Repeat the data exactly, leaving out any image.
Input material section start
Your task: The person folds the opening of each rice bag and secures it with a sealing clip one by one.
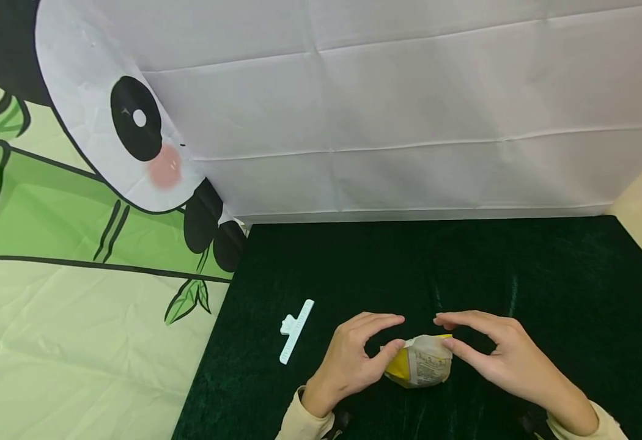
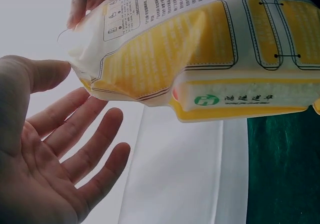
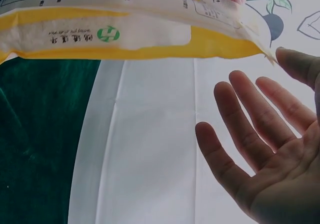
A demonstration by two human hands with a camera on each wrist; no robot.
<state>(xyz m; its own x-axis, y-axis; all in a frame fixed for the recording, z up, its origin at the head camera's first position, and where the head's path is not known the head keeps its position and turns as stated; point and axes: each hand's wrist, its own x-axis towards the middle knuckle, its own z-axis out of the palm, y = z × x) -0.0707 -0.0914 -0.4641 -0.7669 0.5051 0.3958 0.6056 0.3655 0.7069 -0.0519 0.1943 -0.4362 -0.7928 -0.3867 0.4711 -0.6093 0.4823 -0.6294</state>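
Two hands (image 1: 354, 357) (image 1: 505, 354) touch one yellow bag (image 1: 421, 362); one clip (image 1: 296, 330) nearby.

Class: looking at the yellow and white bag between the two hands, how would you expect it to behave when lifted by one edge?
The bag looks like thin printed film, creased at the top, so it would probably flop and sag. Its glossy surface may slip in a light grip. It seems partly filled, so the contents would likely shift; the thumbs of the left hand and right hand touch it.
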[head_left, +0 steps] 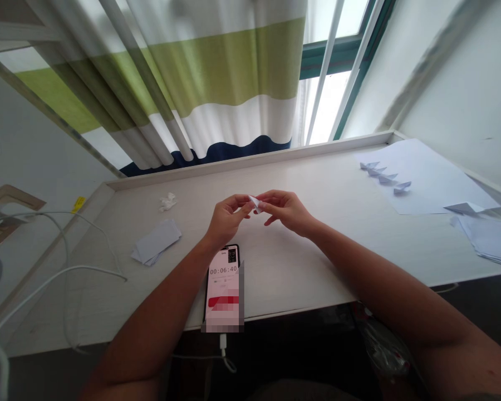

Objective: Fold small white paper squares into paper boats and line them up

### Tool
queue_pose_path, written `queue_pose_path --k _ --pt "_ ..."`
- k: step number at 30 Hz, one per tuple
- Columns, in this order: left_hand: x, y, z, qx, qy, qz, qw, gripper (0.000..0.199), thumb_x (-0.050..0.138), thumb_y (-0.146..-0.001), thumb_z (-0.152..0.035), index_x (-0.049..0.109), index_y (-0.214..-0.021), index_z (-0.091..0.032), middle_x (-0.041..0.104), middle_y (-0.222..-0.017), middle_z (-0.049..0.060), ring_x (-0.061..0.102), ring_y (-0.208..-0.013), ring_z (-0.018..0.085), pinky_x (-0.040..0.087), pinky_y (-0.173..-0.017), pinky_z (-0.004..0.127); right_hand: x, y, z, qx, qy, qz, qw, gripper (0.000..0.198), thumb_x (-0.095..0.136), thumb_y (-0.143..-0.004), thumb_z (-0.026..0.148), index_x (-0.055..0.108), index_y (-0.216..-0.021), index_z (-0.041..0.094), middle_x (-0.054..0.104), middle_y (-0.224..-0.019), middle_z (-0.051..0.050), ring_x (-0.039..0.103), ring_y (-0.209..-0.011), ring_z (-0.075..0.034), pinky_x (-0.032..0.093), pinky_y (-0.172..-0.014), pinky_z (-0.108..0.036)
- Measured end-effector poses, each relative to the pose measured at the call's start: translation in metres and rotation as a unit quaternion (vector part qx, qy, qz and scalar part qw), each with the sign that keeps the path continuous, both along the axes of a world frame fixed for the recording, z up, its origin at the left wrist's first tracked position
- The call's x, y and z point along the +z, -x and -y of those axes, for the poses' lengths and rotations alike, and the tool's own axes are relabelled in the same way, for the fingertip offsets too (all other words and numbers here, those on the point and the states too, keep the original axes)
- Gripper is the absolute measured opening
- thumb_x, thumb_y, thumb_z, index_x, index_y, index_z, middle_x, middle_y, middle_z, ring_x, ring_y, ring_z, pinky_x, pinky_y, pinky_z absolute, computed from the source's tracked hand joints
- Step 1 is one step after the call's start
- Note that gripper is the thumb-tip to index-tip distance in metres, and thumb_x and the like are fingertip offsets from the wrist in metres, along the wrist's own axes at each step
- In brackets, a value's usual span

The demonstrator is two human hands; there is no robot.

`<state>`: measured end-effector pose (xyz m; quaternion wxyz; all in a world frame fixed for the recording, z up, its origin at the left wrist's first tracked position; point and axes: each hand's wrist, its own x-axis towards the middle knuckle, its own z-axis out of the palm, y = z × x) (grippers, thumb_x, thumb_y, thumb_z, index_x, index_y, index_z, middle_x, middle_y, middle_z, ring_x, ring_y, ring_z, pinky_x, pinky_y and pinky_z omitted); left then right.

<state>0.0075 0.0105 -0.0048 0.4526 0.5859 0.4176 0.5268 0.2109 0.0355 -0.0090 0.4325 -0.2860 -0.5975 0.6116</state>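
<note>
A small folded piece of white paper (255, 204), pointed at its upper end, is held up over the middle of the desk. My left hand (229, 216) pinches it from the left between thumb and fingers. From the right, my right hand (284, 209) grips the same paper, its thumb and forefinger closed on the edge. The fingertips hide part of the folds. Below my left wrist lies a phone (222, 278) with a timer on its screen, its lower part blurred out.
Several small folded paper pieces (387, 178) stand on a large white sheet (430, 172) at the back right. Stacked paper (486, 239) lies near the right edge. Paper slips (156, 240) and a crumpled tissue (167, 201) lie at left. A white cable (62, 273) crosses the left side.
</note>
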Motion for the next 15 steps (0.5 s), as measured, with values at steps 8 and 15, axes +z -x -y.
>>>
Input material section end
- **Written response**:
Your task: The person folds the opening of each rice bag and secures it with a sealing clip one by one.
A demonstration by two human hands with a camera on each wrist; no robot.
<state>(xyz m; its own x-axis, y-axis; all in a frame fixed for the recording, z up, its origin at the head camera's first position, and where the head's path is not known the head keeps its position and turns as stated; point and axes: each hand's wrist, its own x-axis towards the middle knuckle, its own z-axis out of the palm, y = z × x) -0.0707 -0.0914 -0.4641 -0.7669 0.5051 0.3958 0.6056 0.3655 0.7069 -0.0519 0.1943 -0.4362 -0.7928 -0.3867 0.4711 -0.6093 0.4823 -0.6294</state>
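Two hands (image 1: 354, 357) (image 1: 505, 354) touch one yellow bag (image 1: 421, 362); one clip (image 1: 296, 330) nearby.

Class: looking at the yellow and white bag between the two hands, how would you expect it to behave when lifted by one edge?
The bag looks like thin printed film, creased at the top, so it would probably flop and sag. Its glossy surface may slip in a light grip. It seems partly filled, so the contents would likely shift; the thumbs of the left hand and right hand touch it.
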[head_left, +0 steps] 

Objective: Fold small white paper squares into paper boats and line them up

### Tool
queue_pose_path, written `queue_pose_path --k _ --pt "_ ..."`
- k: step number at 30 Hz, one per tuple
- Columns, in this order: left_hand: x, y, z, qx, qy, qz, qw, gripper (0.000..0.199), thumb_x (-0.050..0.138), thumb_y (-0.146..-0.001), thumb_z (-0.152..0.035), index_x (-0.049..0.109), index_y (-0.214..-0.021), index_z (-0.091..0.032), middle_x (-0.041..0.104), middle_y (-0.222..-0.017), middle_z (-0.049..0.060), ring_x (-0.061..0.102), ring_y (-0.208..-0.013), ring_z (-0.018..0.085), pinky_x (-0.040..0.087), pinky_y (-0.173..-0.017), pinky_z (-0.004..0.127); right_hand: x, y, z, qx, qy, qz, qw, gripper (0.000..0.198), thumb_x (-0.095..0.136), thumb_y (-0.143..-0.004), thumb_z (-0.026..0.148), index_x (-0.055..0.108), index_y (-0.216..-0.021), index_z (-0.041..0.094), middle_x (-0.054..0.104), middle_y (-0.224..-0.019), middle_z (-0.051..0.050), ring_x (-0.039..0.103), ring_y (-0.209..-0.011), ring_z (-0.075..0.034), pinky_x (-0.032..0.093), pinky_y (-0.172..-0.014), pinky_z (-0.108..0.036)
- Measured end-effector poses, each relative to the pose measured at the call's start: translation in metres and rotation as a unit quaternion (vector part qx, qy, qz and scalar part qw), each with the sign that keeps the path continuous, both along the axes of a world frame fixed for the recording, z up, its origin at the left wrist's first tracked position
- The call's x, y and z point along the +z, -x and -y of those axes, for the poses' lengths and rotations alike, and the tool's own axes are relabelled in the same way, for the fingertip offsets too (all other words and numbers here, those on the point and the states too, keep the original axes)
- Gripper is the absolute measured opening
- thumb_x, thumb_y, thumb_z, index_x, index_y, index_z, middle_x, middle_y, middle_z, ring_x, ring_y, ring_z, pinky_x, pinky_y, pinky_z absolute, computed from the source's tracked hand joints
- Step 1 is one step after the call's start
- Note that gripper is the thumb-tip to index-tip distance in metres, and thumb_x and the like are fingertip offsets from the wrist in metres, along the wrist's own axes at each step
- In brackets, a value's usual span

The demonstrator is two human hands; there is no robot.

`<state>`: measured end-effector pose (xyz m; quaternion wxyz; all in a world frame fixed for the recording, z up, its origin at the left wrist's first tracked position; point and axes: each hand's wrist, its own x-axis towards the middle knuckle, its own z-axis out of the palm, y = z × x) (grippers, thumb_x, thumb_y, thumb_z, index_x, index_y, index_z, middle_x, middle_y, middle_z, ring_x, ring_y, ring_z, pinky_x, pinky_y and pinky_z omitted); left then right.

<state>0.0075 0.0105 -0.0048 0.4526 0.5859 0.4176 0.5268 0.2109 0.0355 -0.0090 0.4325 -0.2860 -0.5975 0.6116</state>
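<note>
A small folded piece of white paper (255, 204), pointed at its upper end, is held up over the middle of the desk. My left hand (229, 216) pinches it from the left between thumb and fingers. From the right, my right hand (284, 209) grips the same paper, its thumb and forefinger closed on the edge. The fingertips hide part of the folds. Below my left wrist lies a phone (222, 278) with a timer on its screen, its lower part blurred out.
Several small folded paper pieces (387, 178) stand on a large white sheet (430, 172) at the back right. Stacked paper (486, 239) lies near the right edge. Paper slips (156, 240) and a crumpled tissue (167, 201) lie at left. A white cable (62, 273) crosses the left side.
</note>
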Motion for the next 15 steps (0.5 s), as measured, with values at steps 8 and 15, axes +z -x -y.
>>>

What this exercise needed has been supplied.